◆ **Task goal**:
Below are the records; pull every line that includes "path".

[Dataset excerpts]
##########
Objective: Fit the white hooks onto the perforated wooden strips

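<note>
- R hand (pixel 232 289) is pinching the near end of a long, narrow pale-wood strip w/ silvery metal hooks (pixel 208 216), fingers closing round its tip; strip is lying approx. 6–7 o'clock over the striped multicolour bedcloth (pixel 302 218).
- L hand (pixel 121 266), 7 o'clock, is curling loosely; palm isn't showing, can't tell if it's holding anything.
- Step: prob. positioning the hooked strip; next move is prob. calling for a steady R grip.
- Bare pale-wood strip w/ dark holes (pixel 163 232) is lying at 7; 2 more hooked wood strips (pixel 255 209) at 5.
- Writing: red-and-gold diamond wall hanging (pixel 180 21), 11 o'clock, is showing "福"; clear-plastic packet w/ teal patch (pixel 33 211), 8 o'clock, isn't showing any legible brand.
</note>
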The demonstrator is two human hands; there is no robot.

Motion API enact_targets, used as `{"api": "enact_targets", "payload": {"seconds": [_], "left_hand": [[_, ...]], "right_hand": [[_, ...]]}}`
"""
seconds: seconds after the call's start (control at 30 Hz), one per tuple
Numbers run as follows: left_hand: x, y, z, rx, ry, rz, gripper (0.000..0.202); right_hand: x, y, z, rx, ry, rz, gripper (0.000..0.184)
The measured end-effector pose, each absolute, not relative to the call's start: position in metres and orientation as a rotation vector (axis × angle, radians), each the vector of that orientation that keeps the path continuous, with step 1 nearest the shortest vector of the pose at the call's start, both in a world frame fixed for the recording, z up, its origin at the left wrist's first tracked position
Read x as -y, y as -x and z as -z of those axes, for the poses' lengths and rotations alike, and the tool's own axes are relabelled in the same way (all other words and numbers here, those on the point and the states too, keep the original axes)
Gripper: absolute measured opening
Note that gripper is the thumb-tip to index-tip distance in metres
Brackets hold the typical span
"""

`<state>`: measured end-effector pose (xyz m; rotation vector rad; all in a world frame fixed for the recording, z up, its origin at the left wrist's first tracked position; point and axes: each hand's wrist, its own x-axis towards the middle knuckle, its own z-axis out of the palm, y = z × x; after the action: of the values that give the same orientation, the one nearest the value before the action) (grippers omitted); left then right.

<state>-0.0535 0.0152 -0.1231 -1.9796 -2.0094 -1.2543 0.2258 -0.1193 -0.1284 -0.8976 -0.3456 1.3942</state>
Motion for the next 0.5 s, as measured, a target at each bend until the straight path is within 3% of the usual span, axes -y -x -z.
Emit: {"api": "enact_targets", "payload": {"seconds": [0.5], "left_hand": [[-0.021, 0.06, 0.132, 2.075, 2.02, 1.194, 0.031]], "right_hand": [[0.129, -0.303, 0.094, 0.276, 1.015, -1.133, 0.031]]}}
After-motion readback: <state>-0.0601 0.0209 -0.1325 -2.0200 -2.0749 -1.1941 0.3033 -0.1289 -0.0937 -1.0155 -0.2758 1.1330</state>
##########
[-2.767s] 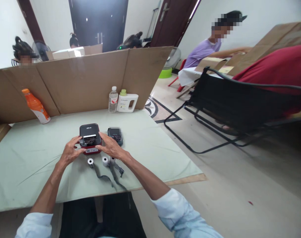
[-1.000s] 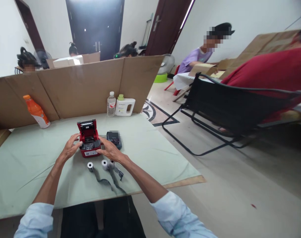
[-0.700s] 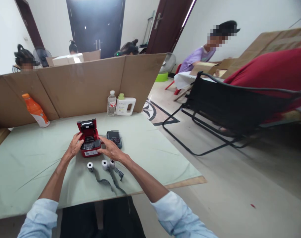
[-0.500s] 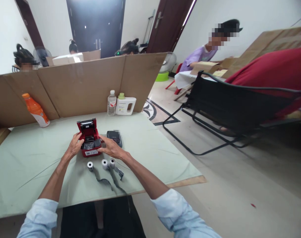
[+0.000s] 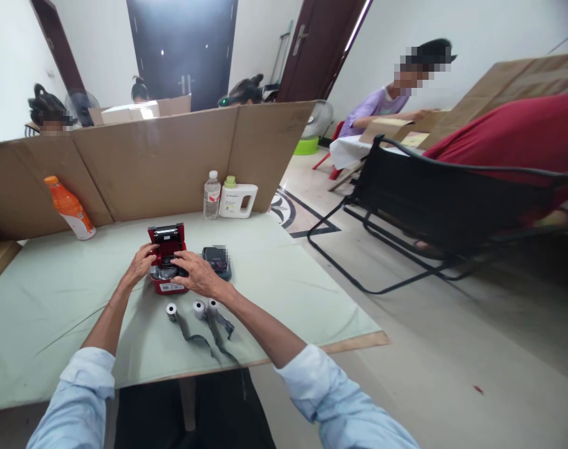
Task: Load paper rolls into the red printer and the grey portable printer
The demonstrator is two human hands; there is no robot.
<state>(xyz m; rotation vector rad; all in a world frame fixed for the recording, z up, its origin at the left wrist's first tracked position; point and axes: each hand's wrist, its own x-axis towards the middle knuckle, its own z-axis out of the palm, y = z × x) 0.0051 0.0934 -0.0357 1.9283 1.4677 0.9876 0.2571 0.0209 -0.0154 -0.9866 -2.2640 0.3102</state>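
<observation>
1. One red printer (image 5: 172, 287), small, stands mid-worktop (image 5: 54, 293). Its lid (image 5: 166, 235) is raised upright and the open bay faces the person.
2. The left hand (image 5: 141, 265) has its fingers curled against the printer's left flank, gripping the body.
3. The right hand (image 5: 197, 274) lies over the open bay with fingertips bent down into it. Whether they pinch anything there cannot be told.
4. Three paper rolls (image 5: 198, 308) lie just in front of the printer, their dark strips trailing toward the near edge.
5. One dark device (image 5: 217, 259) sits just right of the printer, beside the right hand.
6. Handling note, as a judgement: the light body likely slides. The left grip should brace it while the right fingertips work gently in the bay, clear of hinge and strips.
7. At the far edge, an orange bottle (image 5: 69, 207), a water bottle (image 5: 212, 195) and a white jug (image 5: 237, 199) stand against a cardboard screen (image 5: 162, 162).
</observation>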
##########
◆ **Result of the task**:
The measured end-effector pose, each absolute, not relative to the call's start: position in metres and orientation as a rotation vector (axis × angle, radians), each the vector of that orientation that keeps the path continuous, with step 1 nearest the shortest vector of the pose at the call's start, both in a world frame fixed for the recording, z up, its origin at the left wrist's first tracked position
Motion for the next 0.5 s, as measured, a target at each bend until the straight path is within 3% of the usual span, axes -y -x -z.

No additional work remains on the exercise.